Instructions to follow –
Among the entries below, please show each line that carries the word "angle".

Records contained in a dataset
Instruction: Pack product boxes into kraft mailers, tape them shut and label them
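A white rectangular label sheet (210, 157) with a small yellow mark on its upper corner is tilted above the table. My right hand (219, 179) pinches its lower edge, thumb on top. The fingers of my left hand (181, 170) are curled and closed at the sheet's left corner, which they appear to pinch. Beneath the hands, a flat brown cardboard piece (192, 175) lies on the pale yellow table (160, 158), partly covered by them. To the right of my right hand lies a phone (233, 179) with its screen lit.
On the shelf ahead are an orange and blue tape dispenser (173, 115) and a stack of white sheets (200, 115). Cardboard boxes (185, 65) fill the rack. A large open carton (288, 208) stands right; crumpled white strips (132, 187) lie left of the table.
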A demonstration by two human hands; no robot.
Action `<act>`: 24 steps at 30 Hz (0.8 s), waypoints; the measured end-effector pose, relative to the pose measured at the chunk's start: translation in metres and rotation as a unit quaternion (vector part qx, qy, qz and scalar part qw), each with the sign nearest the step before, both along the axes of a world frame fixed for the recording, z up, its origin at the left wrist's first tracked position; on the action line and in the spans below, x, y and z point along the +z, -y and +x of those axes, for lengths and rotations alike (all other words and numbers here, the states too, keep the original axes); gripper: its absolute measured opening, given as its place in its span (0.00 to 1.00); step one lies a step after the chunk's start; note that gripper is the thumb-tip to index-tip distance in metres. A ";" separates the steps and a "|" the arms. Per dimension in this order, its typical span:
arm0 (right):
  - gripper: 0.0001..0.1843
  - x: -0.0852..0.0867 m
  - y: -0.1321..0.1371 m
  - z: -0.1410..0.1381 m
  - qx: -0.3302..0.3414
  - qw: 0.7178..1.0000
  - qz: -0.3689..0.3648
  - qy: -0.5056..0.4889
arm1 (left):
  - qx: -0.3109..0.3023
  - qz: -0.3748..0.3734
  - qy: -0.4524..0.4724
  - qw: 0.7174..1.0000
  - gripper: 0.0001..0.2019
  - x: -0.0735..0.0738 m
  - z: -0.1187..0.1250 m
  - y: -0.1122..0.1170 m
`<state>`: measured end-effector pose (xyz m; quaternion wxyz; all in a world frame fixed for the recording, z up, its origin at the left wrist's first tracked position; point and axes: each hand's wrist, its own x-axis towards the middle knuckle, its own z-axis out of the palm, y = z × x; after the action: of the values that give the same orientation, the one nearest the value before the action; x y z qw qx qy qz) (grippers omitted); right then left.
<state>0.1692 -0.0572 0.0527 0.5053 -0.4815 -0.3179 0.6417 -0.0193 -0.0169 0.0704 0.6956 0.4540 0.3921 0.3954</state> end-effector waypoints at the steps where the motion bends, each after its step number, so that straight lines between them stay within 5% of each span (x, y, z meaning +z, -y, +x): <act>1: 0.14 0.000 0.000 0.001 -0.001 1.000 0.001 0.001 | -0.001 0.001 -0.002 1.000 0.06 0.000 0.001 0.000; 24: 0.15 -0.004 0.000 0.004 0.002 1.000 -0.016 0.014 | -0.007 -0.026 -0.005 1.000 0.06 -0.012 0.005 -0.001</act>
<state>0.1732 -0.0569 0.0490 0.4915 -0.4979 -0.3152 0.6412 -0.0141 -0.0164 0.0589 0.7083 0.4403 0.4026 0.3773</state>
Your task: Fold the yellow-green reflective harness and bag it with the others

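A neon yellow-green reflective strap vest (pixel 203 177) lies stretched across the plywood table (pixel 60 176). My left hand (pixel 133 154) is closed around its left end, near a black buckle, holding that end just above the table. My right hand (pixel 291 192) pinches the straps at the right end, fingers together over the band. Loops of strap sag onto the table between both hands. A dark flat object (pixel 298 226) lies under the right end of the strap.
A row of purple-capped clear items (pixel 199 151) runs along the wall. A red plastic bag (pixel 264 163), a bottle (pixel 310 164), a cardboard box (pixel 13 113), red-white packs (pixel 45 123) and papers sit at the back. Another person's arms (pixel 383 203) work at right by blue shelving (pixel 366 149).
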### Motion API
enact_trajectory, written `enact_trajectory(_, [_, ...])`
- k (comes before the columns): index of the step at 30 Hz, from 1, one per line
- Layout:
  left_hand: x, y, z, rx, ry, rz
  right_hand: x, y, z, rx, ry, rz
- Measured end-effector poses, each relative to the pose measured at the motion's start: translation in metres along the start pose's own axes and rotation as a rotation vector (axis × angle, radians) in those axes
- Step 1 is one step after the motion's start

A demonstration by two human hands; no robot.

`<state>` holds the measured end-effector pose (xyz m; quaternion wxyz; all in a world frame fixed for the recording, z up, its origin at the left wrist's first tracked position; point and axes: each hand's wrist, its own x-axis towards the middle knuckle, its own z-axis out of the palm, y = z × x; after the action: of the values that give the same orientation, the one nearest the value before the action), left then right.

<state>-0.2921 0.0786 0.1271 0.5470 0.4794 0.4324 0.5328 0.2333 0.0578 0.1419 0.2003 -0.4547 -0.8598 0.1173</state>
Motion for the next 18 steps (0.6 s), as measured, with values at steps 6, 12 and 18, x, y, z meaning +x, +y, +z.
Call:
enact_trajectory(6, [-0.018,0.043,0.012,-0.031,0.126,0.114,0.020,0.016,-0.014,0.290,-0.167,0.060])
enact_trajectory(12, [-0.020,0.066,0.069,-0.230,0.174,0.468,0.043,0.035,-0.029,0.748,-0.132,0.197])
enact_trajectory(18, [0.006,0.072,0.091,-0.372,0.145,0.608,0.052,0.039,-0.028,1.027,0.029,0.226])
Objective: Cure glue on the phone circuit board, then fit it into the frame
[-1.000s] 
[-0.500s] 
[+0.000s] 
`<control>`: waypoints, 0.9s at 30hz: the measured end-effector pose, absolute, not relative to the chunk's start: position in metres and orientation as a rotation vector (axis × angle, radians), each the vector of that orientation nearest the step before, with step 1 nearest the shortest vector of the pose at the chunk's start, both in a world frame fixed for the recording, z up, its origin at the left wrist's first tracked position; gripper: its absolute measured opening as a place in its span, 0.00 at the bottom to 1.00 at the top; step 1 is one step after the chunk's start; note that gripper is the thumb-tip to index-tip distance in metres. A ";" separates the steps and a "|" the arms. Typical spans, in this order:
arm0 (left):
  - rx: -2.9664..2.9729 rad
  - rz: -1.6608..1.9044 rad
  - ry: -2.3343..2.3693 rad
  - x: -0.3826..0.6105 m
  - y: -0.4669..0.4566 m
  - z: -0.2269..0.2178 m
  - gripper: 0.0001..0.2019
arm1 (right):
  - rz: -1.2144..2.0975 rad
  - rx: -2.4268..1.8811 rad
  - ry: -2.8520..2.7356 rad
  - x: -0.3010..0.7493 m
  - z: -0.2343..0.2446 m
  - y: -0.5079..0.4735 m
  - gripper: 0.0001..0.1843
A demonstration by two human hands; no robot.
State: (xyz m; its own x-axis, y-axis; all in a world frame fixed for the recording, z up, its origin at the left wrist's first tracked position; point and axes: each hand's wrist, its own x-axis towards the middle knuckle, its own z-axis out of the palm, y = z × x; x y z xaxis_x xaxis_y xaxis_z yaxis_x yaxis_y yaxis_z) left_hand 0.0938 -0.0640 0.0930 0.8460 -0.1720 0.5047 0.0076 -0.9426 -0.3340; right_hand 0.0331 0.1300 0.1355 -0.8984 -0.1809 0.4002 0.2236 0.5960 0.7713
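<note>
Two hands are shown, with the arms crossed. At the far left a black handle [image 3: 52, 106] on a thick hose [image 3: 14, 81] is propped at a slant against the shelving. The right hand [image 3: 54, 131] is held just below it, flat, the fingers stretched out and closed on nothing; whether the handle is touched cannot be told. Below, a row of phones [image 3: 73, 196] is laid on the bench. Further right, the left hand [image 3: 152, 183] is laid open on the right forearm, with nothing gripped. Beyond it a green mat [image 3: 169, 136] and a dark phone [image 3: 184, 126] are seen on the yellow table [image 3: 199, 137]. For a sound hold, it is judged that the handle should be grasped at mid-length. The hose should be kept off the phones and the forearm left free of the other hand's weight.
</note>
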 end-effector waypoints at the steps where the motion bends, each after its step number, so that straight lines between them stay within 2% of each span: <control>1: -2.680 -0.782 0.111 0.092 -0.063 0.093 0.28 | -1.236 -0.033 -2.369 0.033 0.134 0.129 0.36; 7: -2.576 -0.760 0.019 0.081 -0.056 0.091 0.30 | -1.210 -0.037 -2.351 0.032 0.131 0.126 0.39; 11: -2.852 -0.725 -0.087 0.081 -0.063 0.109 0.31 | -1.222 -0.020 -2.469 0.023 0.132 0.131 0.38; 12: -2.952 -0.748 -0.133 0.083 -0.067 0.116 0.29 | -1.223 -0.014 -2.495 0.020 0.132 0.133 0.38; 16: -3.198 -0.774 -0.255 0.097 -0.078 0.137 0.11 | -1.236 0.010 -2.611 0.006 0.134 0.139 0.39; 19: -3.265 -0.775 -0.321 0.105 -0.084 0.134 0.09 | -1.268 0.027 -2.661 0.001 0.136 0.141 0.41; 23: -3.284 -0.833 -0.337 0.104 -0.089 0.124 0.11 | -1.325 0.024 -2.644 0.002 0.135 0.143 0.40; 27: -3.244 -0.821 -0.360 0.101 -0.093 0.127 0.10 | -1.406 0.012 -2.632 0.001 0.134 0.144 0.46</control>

Your response –
- Measured end-effector poses, each relative to the pose measured at the motion's start: translation in metres along the start pose's own axes and rotation as a rotation vector (axis × angle, radians) in those axes
`<control>`: waypoints, 0.9s at 30hz: the measured end-effector pose, absolute, not relative to the chunk's start: position in metres and orientation as a rotation vector (axis × angle, radians), each the vector of that orientation nearest the step before, with step 1 nearest the shortest vector of the pose at the chunk's start, both in a world frame fixed for the recording, z up, its origin at the left wrist's first tracked position; gripper: its absolute measured opening as a place in its span, 0.00 at the bottom to 1.00 at the top; step 1 is one step after the chunk's start; note that gripper is the thumb-tip to index-tip distance in metres. A ";" separates the steps and a "|" the arms. Typical spans, in this order:

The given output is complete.